**TASK REQUIREMENTS**
From the line containing "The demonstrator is" to the final line of the material below, copy each line exactly, including both endpoints, and leave out all other lines.
== Segment start ==
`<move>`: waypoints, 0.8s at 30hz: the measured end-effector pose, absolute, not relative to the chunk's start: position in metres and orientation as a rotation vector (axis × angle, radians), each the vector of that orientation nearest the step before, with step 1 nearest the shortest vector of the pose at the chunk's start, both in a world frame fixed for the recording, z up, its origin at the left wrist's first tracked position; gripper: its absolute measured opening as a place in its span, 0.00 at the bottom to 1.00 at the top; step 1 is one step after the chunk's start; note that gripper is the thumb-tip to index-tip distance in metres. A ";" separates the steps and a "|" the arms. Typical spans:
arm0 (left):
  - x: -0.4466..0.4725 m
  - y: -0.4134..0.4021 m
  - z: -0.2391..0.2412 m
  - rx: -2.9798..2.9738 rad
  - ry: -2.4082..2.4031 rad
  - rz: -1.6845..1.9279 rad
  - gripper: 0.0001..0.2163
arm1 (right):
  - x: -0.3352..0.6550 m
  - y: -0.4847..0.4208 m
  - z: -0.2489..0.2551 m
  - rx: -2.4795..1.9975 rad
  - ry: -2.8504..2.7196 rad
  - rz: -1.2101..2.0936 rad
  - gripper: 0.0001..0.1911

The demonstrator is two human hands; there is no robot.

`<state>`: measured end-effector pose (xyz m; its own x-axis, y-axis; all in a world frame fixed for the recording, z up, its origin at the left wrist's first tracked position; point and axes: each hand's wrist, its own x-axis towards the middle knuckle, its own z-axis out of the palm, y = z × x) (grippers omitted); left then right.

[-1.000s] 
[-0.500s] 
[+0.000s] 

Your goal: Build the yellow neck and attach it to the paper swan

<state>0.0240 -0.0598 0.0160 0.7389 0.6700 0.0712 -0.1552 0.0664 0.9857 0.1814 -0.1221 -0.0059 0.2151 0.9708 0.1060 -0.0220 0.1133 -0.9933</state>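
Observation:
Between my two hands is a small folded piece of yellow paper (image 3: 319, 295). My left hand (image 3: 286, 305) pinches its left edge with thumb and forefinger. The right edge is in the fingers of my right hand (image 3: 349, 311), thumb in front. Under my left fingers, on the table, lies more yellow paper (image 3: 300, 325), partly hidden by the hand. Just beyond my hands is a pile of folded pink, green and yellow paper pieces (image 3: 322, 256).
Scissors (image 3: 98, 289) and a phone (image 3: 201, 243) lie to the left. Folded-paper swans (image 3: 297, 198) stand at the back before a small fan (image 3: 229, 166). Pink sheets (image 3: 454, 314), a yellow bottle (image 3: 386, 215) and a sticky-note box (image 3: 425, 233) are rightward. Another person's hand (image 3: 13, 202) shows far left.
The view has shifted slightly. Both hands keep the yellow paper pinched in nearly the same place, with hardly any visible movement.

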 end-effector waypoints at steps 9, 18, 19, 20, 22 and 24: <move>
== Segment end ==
**PROBLEM SOLUTION**
The demonstrator is two human hands; there is no robot.

`<state>`: measured end-effector pose (xyz m; its own x-axis, y-axis; all in a world frame fixed for the recording, z up, its origin at the left wrist's first tracked position; point and axes: each hand's wrist, its own x-axis towards the middle knuckle, its own z-axis out of the palm, y = z × x) (grippers omitted); left then right.

[-1.000s] 
[-0.500s] 
[+0.000s] 

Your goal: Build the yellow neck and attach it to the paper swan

<state>0.0240 -0.0598 0.0160 0.7389 0.6700 0.0712 -0.1552 0.0664 0.9857 0.1814 -0.1221 -0.0059 0.2151 0.9708 0.1060 -0.0220 0.1133 -0.9933</state>
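Observation:
Between my two hands is a small folded piece of yellow paper (image 3: 319, 295). My left hand (image 3: 286, 305) pinches its left edge with thumb and forefinger. The right edge is in the fingers of my right hand (image 3: 349, 311), thumb in front. Under my left fingers, on the table, lies more yellow paper (image 3: 300, 325), partly hidden by the hand. Just beyond my hands is a pile of folded pink, green and yellow paper pieces (image 3: 322, 256).
Scissors (image 3: 98, 289) and a phone (image 3: 201, 243) lie to the left. Folded-paper swans (image 3: 297, 198) stand at the back before a small fan (image 3: 229, 166). Pink sheets (image 3: 454, 314), a yellow bottle (image 3: 386, 215) and a sticky-note box (image 3: 425, 233) are rightward. Another person's hand (image 3: 13, 202) shows far left.
The view has shifted slightly. Both hands keep the yellow paper pinched in nearly the same place, with hardly any visible movement.
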
 end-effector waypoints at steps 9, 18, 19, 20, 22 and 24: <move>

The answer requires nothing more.